In our politicized communities as we build movements for social change, we are fueled by rage and grief, by naming our oppressors and the institutions that support them. Stories of oppression are important; they help us shape what we know about systems of domination. And these are the stories we most often tell. Our oppressions are easier to claim than our privileges.
So let me tell you about being white. The only person of color in my childhood home—a backwoods logging and fishing town on the Oregon coast—was an African-American kid, adopted into a white family. I grew up to persistent rumors of a lynching tree way back in the hills, of the county sheriff running people of color out of town. I grew up among working-class white men who made their livings by clearcutting the steep slopes, not so long ago stolen from the Tututni, Umpquas, Coquelle peoples. Grew up oblivious to whiteness. These are stories of privilege, stories I need to be accountable to.

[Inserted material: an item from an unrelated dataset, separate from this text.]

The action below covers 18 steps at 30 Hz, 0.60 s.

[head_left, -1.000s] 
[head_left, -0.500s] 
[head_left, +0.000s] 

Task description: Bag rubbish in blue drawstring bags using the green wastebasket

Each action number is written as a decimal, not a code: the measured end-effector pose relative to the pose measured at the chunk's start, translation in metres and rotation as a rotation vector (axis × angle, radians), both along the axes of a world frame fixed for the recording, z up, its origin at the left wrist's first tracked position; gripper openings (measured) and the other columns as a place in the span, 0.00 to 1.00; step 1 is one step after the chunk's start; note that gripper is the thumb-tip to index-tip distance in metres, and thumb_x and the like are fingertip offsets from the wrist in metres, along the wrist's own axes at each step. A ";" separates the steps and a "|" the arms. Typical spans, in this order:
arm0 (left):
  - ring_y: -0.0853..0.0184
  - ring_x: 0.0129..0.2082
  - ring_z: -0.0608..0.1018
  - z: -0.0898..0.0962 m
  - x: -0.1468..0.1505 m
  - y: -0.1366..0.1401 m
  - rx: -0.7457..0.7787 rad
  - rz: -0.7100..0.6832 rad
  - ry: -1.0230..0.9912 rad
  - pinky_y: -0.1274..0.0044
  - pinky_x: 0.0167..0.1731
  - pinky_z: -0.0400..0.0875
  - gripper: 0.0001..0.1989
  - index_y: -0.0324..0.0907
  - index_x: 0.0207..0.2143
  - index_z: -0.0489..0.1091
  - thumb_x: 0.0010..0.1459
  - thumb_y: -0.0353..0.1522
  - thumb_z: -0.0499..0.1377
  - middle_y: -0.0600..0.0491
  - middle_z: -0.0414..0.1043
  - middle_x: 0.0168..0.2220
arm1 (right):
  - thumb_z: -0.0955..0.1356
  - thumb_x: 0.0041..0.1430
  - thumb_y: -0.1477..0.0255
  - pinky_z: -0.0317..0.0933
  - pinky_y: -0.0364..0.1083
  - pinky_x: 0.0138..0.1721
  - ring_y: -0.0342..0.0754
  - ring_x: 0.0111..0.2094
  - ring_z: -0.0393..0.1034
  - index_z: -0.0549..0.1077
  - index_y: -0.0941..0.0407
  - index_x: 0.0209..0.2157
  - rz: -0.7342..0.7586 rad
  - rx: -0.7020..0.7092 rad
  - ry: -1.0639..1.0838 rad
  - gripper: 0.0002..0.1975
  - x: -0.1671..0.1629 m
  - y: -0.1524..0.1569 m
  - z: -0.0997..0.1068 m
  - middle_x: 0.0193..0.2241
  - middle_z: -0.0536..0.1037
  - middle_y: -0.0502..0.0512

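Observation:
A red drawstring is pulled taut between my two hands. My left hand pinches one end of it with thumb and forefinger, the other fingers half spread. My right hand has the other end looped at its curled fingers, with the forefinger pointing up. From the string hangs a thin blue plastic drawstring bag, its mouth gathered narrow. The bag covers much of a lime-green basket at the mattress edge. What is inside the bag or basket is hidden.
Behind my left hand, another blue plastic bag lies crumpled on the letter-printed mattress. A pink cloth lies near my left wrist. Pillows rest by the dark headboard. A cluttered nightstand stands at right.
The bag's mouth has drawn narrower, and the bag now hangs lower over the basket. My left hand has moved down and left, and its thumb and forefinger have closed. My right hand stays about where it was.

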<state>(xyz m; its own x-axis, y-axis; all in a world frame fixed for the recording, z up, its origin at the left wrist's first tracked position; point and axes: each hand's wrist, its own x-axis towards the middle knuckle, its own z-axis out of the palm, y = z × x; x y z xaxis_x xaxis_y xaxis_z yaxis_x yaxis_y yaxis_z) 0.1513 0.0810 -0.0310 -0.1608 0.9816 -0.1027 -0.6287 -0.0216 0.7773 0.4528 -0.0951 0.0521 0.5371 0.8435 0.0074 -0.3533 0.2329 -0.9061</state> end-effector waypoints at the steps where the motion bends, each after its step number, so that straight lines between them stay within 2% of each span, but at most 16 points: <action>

So much is folded into the word privilege. Part of what we name privilege is luxury, luxuries some of us have been given or have grown up with, luxuries as transparent and “natural” as the air we breathe. To create a world of justice, these luxuries need to be dismantled. I grew up privileged as a white person: unaware of my own whiteness, that white people had a race; clueless about the racism that the one boy of color in my hometown faced; ignorant about the politics of trans-racial adoptions that helped shape his life; barely cognizant of the genocidal history of the place I called home, oblivious to who wrote the history books and whose land I occupied. This cluelessness and ignorance is pure luxury, pure privilege that I and other white people need to give up, dismantle, overturn. As activists working for a radically different world, we can’t afford to hang onto them.
What are your stories of privilege? What luxuries have you inherited by virtue of who you are? Maybe you’re a man who feels like you can interrupt conversation whenever you want because your opinion is always valuable, even as women’s opinions are devalued. Or maybe you’re a cis woman and believe that you’re a “real“ woman but trans women are not. Or maybe you’re a white person who has claimed some part of Indigenous spirituality as your own without having any real connection to the specific culture or community it comes from, even as the genocide continues. Whatever your privileges are, I want us to dig down.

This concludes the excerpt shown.